Problems often arise when companies don't build accessibility into the core of their programs or websites, and instead try to tack them on after the fact, explained Mike Gifford, the founder of OpenConcept Consulting, which specializes in accessible web development.
"It’s kind of like making a heritage building accessible. You can do it, but it will probably be cheaper to bulldoze the building and start from scratch then to try to retrofit," he said.
So much of what we do at work – from banking to writing documents to research to file-sharing – is now done through a browser, Gifford explained, so it’s important that not just all the software, but also all the websites people are expected to use at work are accessible.
And many just aren’t. Some can’t be navigated solely with a keyboard. Often, multiple different elements on a webpage – like questions on a form, for instance – are all labelled, in the page’s alt text, as the same thing. That's confusing for someone with vision issues who is using a screen reader. Sometimes alt-text labels, like the ones that describe images on a page, are missing entirely.
The solution requires a “change the culture of developers so that accessibility is understood and taken seriously,” Gifford said.
(Think your website is accessible? You can run free programs to see how disability-friendly it is.)

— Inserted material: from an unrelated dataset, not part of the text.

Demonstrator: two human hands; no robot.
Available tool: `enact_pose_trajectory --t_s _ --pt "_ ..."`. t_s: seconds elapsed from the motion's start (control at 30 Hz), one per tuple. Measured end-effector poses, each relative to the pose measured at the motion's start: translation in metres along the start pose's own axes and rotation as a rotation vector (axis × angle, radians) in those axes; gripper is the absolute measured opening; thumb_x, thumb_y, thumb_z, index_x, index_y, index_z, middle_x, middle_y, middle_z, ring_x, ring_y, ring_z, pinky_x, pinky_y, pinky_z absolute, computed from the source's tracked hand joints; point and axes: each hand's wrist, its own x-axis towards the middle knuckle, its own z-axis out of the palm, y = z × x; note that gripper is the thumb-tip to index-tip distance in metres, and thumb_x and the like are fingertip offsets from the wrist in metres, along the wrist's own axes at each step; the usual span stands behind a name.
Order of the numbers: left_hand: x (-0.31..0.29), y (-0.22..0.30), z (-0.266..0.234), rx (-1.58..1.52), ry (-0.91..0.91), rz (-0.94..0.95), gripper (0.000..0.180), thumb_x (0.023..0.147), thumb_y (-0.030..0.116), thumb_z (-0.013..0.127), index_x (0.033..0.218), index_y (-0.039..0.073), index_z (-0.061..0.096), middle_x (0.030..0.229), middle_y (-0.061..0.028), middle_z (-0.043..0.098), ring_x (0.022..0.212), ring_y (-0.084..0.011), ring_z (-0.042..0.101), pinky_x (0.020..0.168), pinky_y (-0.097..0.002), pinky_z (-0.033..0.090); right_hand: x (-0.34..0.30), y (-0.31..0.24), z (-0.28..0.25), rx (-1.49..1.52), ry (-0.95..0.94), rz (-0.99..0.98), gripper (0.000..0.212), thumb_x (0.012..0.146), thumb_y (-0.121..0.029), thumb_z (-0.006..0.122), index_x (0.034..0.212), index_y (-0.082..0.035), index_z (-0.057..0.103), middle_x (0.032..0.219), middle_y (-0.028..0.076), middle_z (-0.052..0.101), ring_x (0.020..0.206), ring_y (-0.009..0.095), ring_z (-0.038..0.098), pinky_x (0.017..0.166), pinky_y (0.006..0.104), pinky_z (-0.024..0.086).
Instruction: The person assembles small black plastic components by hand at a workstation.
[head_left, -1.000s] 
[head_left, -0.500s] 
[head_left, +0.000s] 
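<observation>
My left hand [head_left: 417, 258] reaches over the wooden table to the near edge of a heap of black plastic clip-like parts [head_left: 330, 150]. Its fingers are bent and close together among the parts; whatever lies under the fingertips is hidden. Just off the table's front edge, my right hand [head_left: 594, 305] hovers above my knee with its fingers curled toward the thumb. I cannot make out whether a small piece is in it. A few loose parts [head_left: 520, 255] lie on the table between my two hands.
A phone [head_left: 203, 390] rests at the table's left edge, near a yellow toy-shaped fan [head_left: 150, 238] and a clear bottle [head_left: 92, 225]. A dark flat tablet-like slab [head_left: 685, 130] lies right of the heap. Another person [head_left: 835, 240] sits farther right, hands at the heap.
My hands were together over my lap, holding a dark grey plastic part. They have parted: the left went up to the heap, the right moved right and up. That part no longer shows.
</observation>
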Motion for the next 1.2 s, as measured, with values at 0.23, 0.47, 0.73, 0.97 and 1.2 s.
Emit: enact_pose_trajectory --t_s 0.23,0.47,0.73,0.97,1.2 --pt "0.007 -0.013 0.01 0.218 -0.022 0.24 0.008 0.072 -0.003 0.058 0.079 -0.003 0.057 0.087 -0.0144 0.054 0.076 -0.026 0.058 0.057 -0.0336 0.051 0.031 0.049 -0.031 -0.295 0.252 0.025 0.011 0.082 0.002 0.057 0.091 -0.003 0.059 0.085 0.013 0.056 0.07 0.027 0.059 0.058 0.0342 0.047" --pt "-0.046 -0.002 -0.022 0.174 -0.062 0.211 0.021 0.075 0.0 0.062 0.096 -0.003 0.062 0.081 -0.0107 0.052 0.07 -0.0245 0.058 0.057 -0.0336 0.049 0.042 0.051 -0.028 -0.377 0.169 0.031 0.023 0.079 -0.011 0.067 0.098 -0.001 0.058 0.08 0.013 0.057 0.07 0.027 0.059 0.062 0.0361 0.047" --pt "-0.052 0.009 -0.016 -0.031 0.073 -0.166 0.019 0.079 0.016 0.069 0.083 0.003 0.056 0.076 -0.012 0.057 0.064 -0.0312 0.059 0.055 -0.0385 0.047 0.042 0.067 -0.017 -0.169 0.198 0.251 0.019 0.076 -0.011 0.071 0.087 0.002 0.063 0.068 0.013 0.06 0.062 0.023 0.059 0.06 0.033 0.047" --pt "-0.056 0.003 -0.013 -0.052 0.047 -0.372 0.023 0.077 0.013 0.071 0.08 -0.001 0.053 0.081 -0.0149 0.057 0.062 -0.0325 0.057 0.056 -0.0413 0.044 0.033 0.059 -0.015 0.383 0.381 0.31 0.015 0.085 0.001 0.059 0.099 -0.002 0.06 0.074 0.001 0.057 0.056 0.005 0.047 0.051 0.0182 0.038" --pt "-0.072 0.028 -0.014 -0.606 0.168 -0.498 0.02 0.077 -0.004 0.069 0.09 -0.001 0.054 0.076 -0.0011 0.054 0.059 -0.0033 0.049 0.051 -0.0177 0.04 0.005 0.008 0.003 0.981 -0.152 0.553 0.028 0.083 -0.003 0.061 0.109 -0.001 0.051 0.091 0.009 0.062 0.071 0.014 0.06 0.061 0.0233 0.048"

There are international standards for building accessibility into the online experience: The Web Content Accessibility Guidelines. The rules for who is required to adhere to these standards vary from province to province.
In Ontario, for example, all new and updated websites for public sector organizations and private organizations/NGOs with more than 50 employees have been bound by an acessibility standard since 2014, and they'll have to meet an even higher one by 2021. However, companies will not have to make their internal “intranet” that employees use accessible.
“There has been a tendency for people, if they think about accessibility, to think about it as a public-facing website. They don’t think about it from the back-end administration," Gifford said.
The ultimate result of poor accessibility is that people with disabilities aren't able to do jobs they're qualified for, explained B.C.-based accessibility and inclusion consultant Marco Pasqua, who has cerebral palsy.
“I have friends who have their master's or their Ph.D, and the only thing that’s keeping them from a gainful employment situation is having adapted or accommodated software," he said. "Everything else in their life and their career path checks off all of those boxes that an employer is looking for.”
The portion of Canadians 25-64 with disabilities who are employed. For those without disabilities, it's 79 per cent.
In 2010, a Toronto judge ruled the federal government violated Donna Jodhan’s rights because, being blind, she was not able to apply for public-service jobs online. Among other issues, the website did not work with her screen reader software, and she had to get help from a sighted person to use it. Jodhan won her case on the grounds the Charter of Rights and Freedoms guarantees all Canadians equal access to government information and services.